Pedro Queirós

Personal information
- Full name: Pedro Miguel Barbosa Queirós
- Date of birth: 8 August 1984 (age 42)
- Place of birth: Santo Tirso, Portugal
- Height: 1.82 m (6 ft 0 in)
- Position: Right back

Team information
- Current team: Tirsense

Youth career
- 1997–2000: ARC Areias
- 2000–2003: Tirsense

Senior career*
- Years: Team / Apps / (Gls)
- 2003–2005: Tirsense
- 2005–2006: Braga B / 22 / (0)
- 2006–2008: Torre de Moncorvo
- 2008–2009: Gloria Bistriţa / 1 / (0)
- 2009–2011: Paços Ferreira / 4 / (0)
- 2009–2010: → Oliveirense (loan) / 27 / (0)
- 2011–2012: Feirense / 28 / (1)
- 2012–2015: Vitória Setúbal / 87 / (0)
- 2015–2016: Astra Giurgiu / 32 / (0)
- 2016–2018: Chaves / 17 / (0)
- 2018–2019: Estoril / 16 / (1)
- 2019–: Tirsense / 41 / (1)

= Pedro Queirós =

Portuguese footballer

Pedro Miguel Barbosa Queirós (born 8 August 1984) is a Portuguese professional footballer who plays for F.C. Tirsense as a right back.

==Club career==
Born in Santo Tirso, Porto District, Queirós played lower league or amateur football until the age of 24, when he signed for Romanian club AF Gloria Bistrița in summer 2008. He returned to his country in the following transfer window, joining F.C. Paços de Ferreira but being rarely played during his spell, which also included a loan to U.D. Oliveirense from the Segunda Liga.

Queirós returned to the Primeira Liga in the 2011–12 season, being first choice for C.D. Feirense but suffering relegation as second from last.

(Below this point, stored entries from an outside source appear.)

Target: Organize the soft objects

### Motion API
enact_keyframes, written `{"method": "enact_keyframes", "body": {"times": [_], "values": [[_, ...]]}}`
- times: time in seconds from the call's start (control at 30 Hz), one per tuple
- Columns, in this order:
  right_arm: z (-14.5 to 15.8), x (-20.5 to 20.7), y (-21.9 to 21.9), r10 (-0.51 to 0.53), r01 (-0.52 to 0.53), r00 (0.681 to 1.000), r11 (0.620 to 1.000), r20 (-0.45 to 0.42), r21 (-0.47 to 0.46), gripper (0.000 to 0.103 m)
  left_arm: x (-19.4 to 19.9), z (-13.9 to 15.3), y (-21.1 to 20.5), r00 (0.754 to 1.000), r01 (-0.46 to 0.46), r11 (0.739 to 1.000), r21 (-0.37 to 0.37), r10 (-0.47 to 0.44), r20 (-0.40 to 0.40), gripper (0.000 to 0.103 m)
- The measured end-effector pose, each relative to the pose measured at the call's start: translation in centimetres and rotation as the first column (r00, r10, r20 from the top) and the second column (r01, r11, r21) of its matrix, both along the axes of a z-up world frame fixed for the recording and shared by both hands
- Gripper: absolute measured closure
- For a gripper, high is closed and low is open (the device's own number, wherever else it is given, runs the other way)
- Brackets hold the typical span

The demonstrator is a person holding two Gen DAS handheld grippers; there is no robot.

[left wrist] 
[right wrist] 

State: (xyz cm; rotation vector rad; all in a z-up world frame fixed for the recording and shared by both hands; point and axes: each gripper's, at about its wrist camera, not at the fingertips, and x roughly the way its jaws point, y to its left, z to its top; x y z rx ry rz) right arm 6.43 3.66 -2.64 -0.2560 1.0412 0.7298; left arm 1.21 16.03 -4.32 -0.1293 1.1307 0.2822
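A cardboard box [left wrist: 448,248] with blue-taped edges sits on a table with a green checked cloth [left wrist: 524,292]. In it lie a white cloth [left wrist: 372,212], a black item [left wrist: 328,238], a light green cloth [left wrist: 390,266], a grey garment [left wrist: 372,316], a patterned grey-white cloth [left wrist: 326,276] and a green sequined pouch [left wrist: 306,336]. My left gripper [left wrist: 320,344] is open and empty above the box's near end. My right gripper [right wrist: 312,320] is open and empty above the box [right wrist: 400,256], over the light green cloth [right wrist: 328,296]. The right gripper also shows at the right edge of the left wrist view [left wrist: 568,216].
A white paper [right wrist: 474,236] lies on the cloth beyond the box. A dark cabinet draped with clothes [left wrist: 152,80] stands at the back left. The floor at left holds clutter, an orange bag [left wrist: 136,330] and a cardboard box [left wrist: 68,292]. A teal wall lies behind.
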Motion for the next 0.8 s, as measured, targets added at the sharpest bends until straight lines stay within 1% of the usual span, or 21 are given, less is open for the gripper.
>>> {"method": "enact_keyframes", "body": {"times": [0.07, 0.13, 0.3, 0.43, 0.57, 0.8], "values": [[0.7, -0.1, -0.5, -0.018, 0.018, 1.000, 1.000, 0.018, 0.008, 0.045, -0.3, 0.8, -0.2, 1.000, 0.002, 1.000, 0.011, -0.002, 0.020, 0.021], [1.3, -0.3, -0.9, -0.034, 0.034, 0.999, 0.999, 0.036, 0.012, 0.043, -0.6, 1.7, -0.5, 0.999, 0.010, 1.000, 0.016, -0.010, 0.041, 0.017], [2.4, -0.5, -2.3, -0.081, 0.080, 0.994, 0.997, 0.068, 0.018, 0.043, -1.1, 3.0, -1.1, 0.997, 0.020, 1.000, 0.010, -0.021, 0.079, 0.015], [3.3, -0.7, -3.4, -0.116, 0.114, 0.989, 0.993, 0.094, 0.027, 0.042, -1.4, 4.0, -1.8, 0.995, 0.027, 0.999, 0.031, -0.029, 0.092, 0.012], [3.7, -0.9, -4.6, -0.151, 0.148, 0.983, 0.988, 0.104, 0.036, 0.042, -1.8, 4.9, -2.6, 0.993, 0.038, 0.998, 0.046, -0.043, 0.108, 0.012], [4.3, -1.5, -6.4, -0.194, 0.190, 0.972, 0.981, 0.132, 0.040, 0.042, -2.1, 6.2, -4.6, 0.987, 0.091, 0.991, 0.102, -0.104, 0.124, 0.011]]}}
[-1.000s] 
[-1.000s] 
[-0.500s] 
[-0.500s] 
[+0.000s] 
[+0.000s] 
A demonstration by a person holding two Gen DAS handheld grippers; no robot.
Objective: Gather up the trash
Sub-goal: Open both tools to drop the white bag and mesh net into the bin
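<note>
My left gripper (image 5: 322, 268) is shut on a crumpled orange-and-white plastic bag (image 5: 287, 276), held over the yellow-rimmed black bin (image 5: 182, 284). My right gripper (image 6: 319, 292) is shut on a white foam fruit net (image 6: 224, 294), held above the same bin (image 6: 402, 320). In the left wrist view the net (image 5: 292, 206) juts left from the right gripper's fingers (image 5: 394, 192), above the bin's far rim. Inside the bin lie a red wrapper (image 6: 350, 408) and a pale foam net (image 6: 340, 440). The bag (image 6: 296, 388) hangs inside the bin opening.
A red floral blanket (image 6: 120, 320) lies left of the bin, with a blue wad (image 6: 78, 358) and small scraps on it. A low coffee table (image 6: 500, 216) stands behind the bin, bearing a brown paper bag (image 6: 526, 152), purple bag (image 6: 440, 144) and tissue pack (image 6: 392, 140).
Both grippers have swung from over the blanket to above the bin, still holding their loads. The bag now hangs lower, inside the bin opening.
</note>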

He scored his first and only goal in the competition on 29 April 2012, in a 4–0 away win against U.D. Leiria who only fielded eight players in protest of their economic situation.

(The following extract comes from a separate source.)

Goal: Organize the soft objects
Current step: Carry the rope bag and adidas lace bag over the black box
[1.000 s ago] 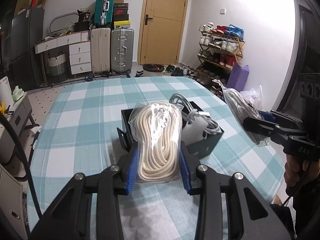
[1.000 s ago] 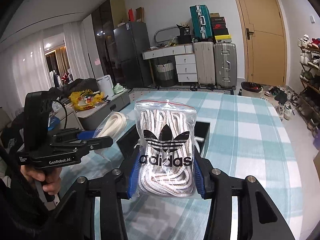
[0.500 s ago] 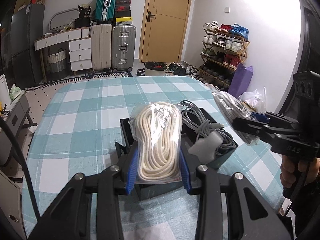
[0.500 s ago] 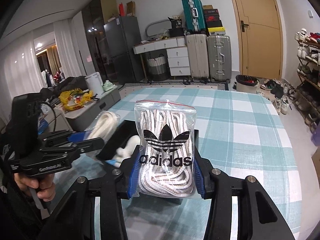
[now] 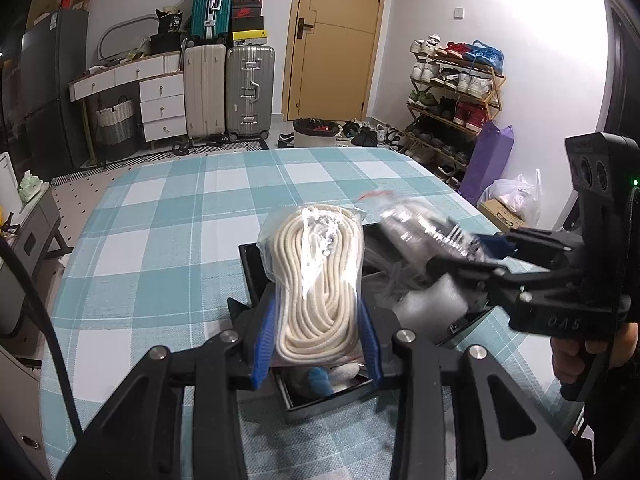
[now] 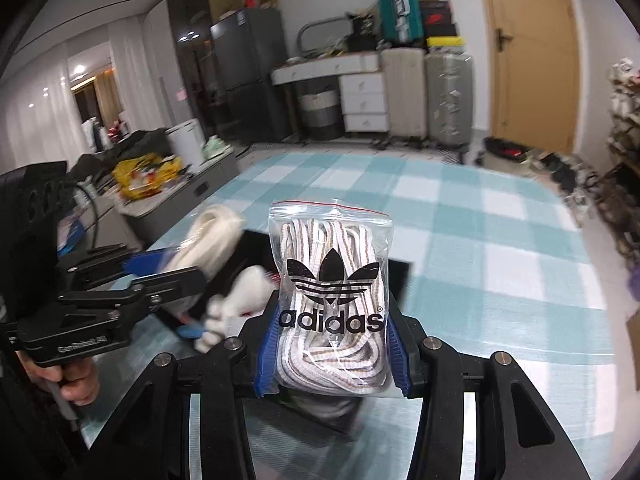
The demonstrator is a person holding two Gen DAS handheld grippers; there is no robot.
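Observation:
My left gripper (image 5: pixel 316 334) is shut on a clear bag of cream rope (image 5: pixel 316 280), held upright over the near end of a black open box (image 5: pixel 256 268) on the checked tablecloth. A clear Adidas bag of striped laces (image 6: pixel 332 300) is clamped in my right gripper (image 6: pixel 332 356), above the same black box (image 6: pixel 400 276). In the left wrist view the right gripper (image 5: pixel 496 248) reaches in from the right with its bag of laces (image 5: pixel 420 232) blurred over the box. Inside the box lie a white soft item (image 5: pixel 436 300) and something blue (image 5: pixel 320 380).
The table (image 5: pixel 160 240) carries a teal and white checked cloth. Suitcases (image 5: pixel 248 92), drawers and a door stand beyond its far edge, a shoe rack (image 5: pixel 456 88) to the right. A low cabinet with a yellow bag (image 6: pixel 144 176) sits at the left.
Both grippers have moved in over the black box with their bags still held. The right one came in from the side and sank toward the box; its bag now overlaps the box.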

Queirós was also a starter in the next three top-flight campaigns, with Vitória de Setúbal where he was also team captain. In July 2015 the 30-year-old returned to Romania and its Liga I, signing with FC Astra Giurgiu and winning his first major trophy in his only season.

Queirós alternated between the Portuguese top division and the second tier in the following three years, with G.D. Chaves and G.D. Estoril Praia. On 10 July 2019 he returned to former side Tirsense, who now competed in the Porto regional leagues.